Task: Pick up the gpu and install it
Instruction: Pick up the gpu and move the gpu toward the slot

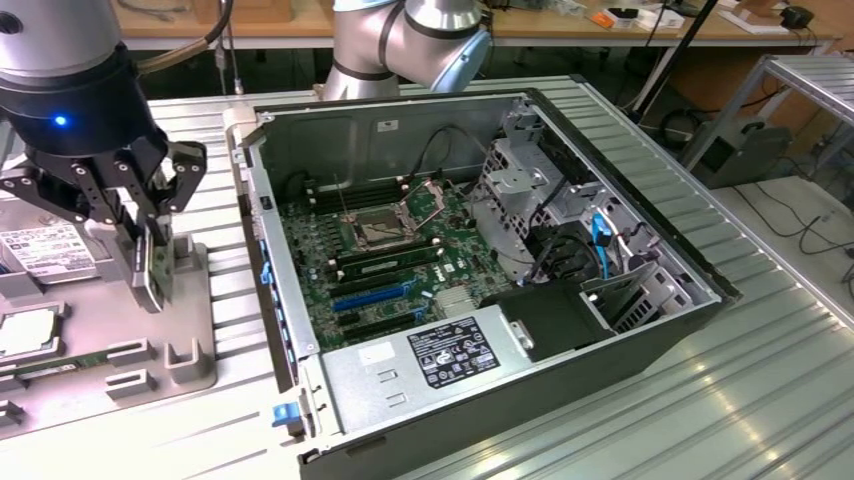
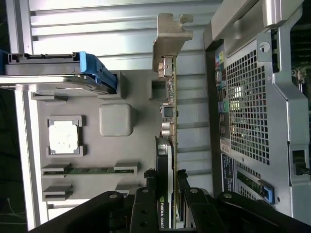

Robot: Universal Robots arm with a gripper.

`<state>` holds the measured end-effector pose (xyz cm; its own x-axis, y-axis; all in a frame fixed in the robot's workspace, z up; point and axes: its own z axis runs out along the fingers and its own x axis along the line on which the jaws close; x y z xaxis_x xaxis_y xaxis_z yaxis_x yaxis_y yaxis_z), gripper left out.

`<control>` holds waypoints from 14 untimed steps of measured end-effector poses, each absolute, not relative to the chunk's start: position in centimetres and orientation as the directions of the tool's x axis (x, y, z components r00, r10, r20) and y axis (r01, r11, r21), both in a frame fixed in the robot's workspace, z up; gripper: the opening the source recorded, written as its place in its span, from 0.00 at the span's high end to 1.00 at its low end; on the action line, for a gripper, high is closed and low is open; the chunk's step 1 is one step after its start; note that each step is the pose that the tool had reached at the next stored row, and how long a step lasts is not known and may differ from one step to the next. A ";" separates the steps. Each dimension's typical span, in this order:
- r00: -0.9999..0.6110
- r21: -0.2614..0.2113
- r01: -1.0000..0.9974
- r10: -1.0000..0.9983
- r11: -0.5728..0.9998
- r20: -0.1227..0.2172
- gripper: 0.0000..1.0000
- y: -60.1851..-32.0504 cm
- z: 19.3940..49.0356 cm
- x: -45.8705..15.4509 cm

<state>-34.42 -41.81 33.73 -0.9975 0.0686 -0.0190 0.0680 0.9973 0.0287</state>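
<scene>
The gpu (image 1: 156, 272) stands on its edge over the grey parts tray (image 1: 187, 335) at the exterior view's left. My gripper (image 1: 147, 250) reaches down over it, a finger on each face of the card, shut on it. In the wrist view the gpu (image 2: 164, 150) appears edge-on, with its pale metal bracket (image 2: 168, 36) at the far end. There the gripper (image 2: 166, 183) shows black fingers (image 2: 146, 194) pressed against both sides of the card. The open computer case (image 1: 334, 140) lies to the exterior view's right of the tray, with its motherboard (image 1: 387, 250) and blue card slots (image 1: 367, 295) exposed.
On the tray (image 2: 141, 116) sit a silver hard drive (image 1: 40, 250), a processor chip (image 2: 63, 136) and a memory stick (image 2: 90, 170). The perforated back of the case (image 2: 248, 97) rises close beside the card. Inside the case are a power supply (image 1: 454, 350) and a drive cage (image 1: 534, 190).
</scene>
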 end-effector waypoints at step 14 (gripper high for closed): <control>-0.997 0.025 0.068 0.069 0.997 -0.019 0.73 -41.6 35.1 -34.4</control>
<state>-34.42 -41.65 35.13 -0.9975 0.0687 -0.0192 0.0682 0.9973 0.0254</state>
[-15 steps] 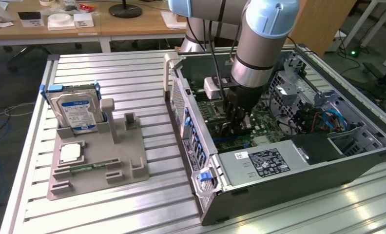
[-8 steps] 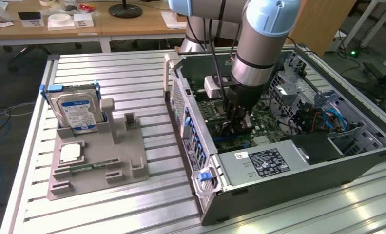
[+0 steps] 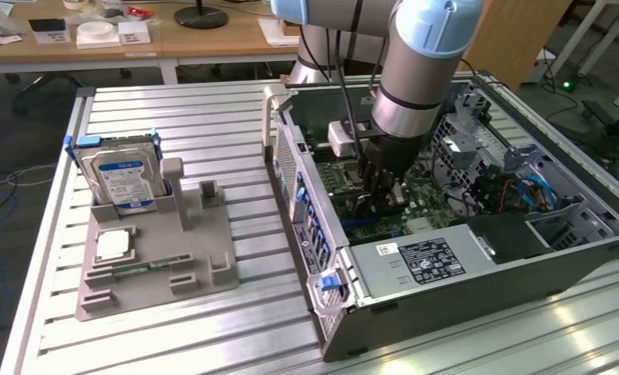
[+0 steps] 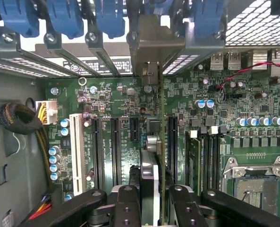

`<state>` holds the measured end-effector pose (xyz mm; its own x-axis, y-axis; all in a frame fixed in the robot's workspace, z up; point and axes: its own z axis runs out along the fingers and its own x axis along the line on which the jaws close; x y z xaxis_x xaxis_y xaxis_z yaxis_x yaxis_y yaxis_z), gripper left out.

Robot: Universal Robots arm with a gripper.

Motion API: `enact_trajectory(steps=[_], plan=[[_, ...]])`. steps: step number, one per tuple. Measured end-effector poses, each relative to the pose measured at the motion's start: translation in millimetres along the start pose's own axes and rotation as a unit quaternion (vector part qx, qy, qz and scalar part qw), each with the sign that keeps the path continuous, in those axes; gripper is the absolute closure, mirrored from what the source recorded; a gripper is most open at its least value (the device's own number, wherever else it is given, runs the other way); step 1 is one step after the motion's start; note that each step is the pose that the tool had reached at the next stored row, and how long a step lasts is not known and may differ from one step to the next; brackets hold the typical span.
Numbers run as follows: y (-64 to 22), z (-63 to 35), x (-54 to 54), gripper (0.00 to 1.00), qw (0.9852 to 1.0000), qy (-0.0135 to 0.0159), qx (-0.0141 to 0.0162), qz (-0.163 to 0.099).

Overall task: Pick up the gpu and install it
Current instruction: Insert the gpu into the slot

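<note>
Gripper [image 4: 149, 198] pinching gpu [image 4: 149, 163] edge-on over mobo [image 4: 111, 101] | risk: card off-slot, tilts, jams vs bracket if pushed.

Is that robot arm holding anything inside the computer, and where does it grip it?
Yes: the fingers pinch the gpu by its upper edge, above the motherboard.

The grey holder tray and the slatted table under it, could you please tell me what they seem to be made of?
The holder tray: probably plastic, possibly printed; matte, uniform grey, with blocky moulded slots and posts. The slatted table: looks like bare aluminium profile; silvery, lightly glossy ribs that catch highlights.
</note>
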<state>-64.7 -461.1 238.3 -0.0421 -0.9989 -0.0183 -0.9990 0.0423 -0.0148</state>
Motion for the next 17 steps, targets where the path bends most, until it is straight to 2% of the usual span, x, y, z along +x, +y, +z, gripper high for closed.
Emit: enact_trajectory(steps=[17], plan=[[1.9,1.9,-1.2,0.72,1.0000,-0.0005,0.0001,0.000]])
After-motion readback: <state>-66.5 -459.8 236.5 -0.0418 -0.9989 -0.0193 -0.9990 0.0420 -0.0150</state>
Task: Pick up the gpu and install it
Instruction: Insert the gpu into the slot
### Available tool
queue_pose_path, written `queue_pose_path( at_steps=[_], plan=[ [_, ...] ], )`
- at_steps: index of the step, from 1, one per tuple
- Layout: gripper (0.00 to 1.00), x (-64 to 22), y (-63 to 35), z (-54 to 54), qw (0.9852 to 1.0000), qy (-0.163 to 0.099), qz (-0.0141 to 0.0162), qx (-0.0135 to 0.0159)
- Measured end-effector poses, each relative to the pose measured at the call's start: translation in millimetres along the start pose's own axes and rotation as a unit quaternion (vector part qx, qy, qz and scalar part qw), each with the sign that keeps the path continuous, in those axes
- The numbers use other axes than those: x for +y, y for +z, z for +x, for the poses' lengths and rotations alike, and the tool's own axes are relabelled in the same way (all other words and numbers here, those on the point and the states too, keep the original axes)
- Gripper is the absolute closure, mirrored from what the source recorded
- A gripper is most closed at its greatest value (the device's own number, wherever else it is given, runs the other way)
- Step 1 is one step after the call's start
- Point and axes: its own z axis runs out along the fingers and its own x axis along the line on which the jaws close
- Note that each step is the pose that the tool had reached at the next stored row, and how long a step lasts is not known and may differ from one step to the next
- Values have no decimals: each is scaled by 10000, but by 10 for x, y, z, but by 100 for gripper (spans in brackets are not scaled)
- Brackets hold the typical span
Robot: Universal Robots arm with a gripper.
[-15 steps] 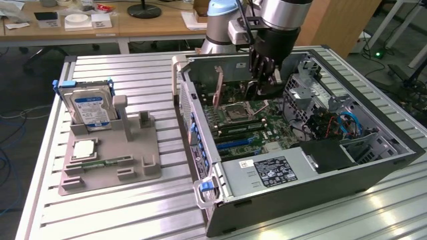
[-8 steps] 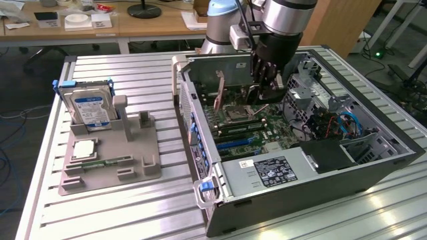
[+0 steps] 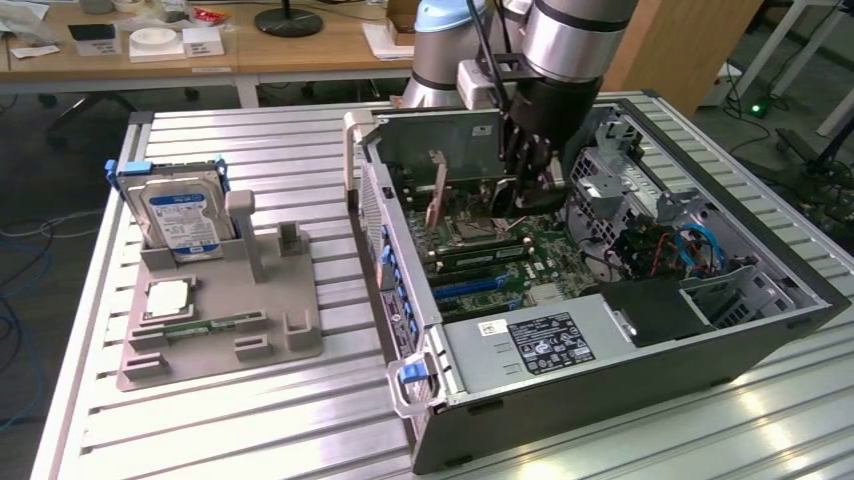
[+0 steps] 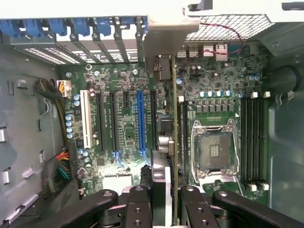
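The gpu [image 3: 434,140] stands on edge inside the open computer case [image 3: 747,330], over the motherboard [image 3: 534,255]. My gripper [image 3: 527,195] reaches down into the case and is shut on the card's end farthest from the case's rear. In the wrist view the gpu [image 4: 174,118] shows edge-on as a thin green line running from my gripper [image 4: 165,197] to the rear slot openings, its metal bracket [image 4: 161,66] at the far end. It hangs between the blue expansion slot [image 4: 140,123] and the empty CPU socket [image 4: 213,152]. One black finger [image 4: 138,202] sits on each side of the card.
On the exterior view's left, a grey fixture [image 3: 220,320] holds a silver hard drive [image 3: 180,215], a CPU chip [image 3: 167,298] and a memory strip [image 3: 214,325]. Inside the case are the power supply [image 3: 534,340], cable bundles [image 4: 59,156] and memory slots [image 4: 254,142].
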Motion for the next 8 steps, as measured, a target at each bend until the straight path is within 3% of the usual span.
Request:
queue_pose_path(
  at_steps=[8],
  plan=[
    [72,-4,31,117,10000,-3,-10,3]
  ],
)
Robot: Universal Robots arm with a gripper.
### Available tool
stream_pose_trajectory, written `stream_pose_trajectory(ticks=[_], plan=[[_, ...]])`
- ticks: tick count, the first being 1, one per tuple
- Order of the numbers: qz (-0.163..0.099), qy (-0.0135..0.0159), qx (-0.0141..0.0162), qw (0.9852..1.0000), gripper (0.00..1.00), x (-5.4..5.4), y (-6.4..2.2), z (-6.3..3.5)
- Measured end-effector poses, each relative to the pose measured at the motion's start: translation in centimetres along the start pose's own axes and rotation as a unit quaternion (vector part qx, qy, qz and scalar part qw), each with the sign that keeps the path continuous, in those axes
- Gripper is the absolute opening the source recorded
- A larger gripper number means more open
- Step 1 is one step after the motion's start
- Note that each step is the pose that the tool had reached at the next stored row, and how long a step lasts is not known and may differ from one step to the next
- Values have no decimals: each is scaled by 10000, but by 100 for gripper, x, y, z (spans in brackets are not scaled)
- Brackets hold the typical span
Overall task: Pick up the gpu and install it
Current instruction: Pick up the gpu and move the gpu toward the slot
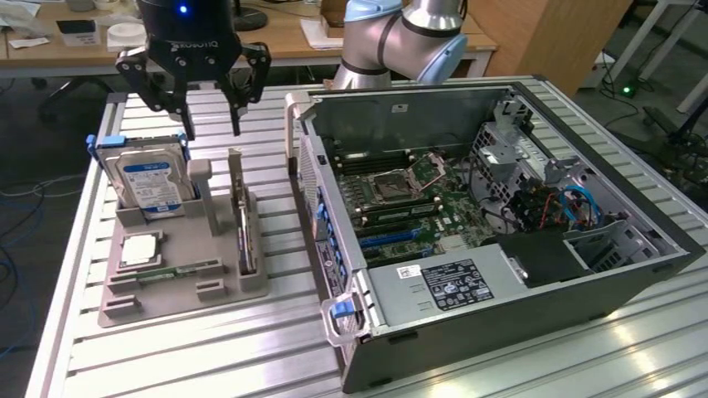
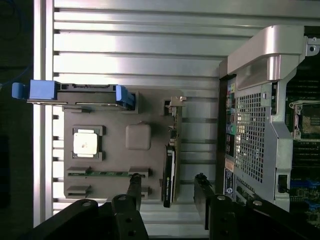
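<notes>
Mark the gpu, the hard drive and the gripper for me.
gpu (image 2: 169,175): wrist view, edge of the dark board.
hard drive (image 1: 155,184): exterior view, blue label.
gripper (image 1: 211,128): exterior view, midway between its open fingertips.

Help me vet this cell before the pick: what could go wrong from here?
The thin black expansion card with a pale metal bracket stands on edge in the grey holder; the open tool above it could, if off-centre, strike its top edge or tip it.
The blue-labelled silver hard drive stands close beside; a finger might clip it.
The open computer case rises beside the holder and could catch the card.
</notes>
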State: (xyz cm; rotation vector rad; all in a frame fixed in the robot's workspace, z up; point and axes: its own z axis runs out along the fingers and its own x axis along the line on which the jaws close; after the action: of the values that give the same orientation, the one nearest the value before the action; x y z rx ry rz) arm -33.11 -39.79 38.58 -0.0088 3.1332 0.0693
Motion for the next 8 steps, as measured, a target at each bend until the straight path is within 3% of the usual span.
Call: stream_pose_trajectory(ticks=[2, 8], plan=[[-6, 18, 0, 10000, 55, -2, -8, 18], [-5, 18, 4, 10000, 55, -1, -58, 37]])
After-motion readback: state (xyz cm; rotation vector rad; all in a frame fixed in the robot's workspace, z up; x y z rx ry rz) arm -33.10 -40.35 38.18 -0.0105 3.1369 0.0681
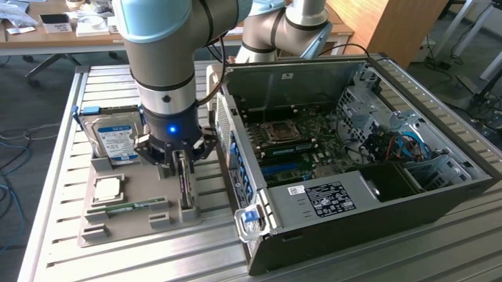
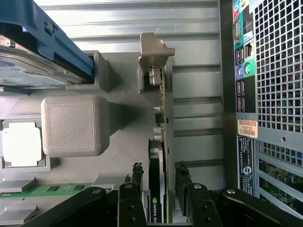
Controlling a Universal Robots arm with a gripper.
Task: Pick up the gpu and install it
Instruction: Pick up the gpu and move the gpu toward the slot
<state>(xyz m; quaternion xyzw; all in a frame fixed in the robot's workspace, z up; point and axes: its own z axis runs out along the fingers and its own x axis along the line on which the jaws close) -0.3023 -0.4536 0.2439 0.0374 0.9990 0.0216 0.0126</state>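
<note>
The arm stands straight over a grey holder tray [image 1: 133, 197] on the slatted metal worktop [image 1: 70, 258], with its claw [image 1: 180, 165] lowered onto the gpu [image 1: 187, 191]. The card stands on its long edge in a slot at the side of the tray nearest the open computer case [image 1: 368, 194], which sits at the exterior view's right with its side panel off and its motherboard [image 1: 306, 141] exposed.

From the wrist view, the claw [image 2: 159, 169] straddles the gpu [image 2: 156, 161]. One black fingertip [image 2: 137, 170] is on the fan side and the other is on the board side. The fingers are apart, each with a thin sliver of space between it and the card, so the card is bracketed but not pinched. The silver bracket end of the card rests against an upright post of the tray, away from the claw.

A blue-labelled hard drive [image 1: 116, 141] stands in its own pocket of the tray. A square processor [image 1: 108, 188] lies flat below it, and a narrow green memory stick [image 1: 129, 207] lies near the tray's front edge. The perforated rear panel [image 2: 279, 71] of the case runs just beside the tray.
</note>
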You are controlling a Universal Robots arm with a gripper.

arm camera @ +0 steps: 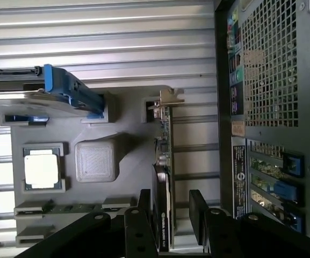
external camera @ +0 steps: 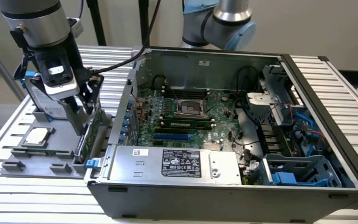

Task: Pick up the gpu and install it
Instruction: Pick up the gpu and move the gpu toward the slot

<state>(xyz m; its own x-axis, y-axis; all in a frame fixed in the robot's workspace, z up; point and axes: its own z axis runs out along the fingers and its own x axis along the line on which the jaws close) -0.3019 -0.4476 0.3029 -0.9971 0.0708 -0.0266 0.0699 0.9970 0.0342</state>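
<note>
On the bench [arm camera: 117, 43], at the exterior view's left, a hard drive [arm camera: 31, 97] with blue rails and a square CPU chip [arm camera: 41, 169] are seated in a grey holder [arm camera: 128, 123]. The gpu [arm camera: 163, 161] is stood on edge in the holder's slot nearest the computer case [arm camera: 273, 80]. It is thin, black and green, with a silver bracket at the end away from the claw [arm camera: 171, 194]. It is straddled by the open claw, one finger just beside it, the other across a gap. Bare slats are seen between card and case.

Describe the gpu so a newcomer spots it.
Beside the open computer case, on the exterior view's left, sits a grey tray. The gpu stands on edge along the tray's side nearest the case, straddled by the open gripper: a thin card, unlike the flat square CPU chip or blue-railed hard drive.
</note>
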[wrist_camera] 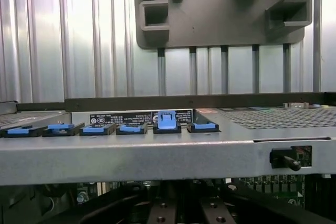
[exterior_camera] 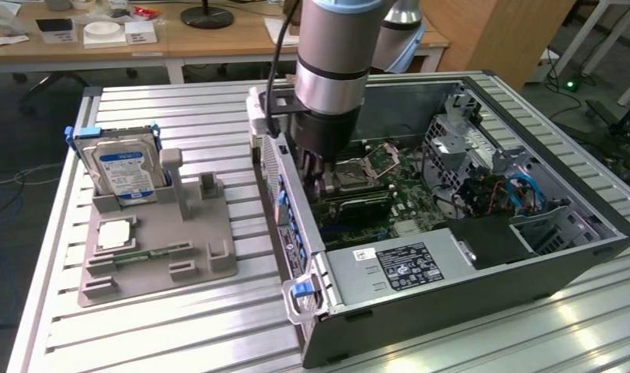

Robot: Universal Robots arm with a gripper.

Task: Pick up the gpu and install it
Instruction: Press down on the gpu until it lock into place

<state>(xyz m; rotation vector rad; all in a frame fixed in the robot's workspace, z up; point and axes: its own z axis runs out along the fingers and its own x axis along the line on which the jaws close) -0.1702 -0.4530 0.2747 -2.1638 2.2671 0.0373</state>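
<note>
The gpu (exterior_camera: 363, 205) — a thin dark card — stands on edge; low inside the open case (exterior_camera: 563, 268), on the motherboard (exterior_camera: 403, 203).

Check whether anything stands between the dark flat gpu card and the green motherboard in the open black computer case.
Nothing visible does: the gpu sits low beneath the gripper, already at the motherboard inside the case.

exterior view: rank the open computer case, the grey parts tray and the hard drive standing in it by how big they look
1. computer case, by far the largest.
2. grey parts tray.
3. hard drive, smallest.
All three sit at similar depth on the table, so the order looks reliable.
</note>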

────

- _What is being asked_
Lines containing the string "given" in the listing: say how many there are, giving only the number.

- _Reply_
2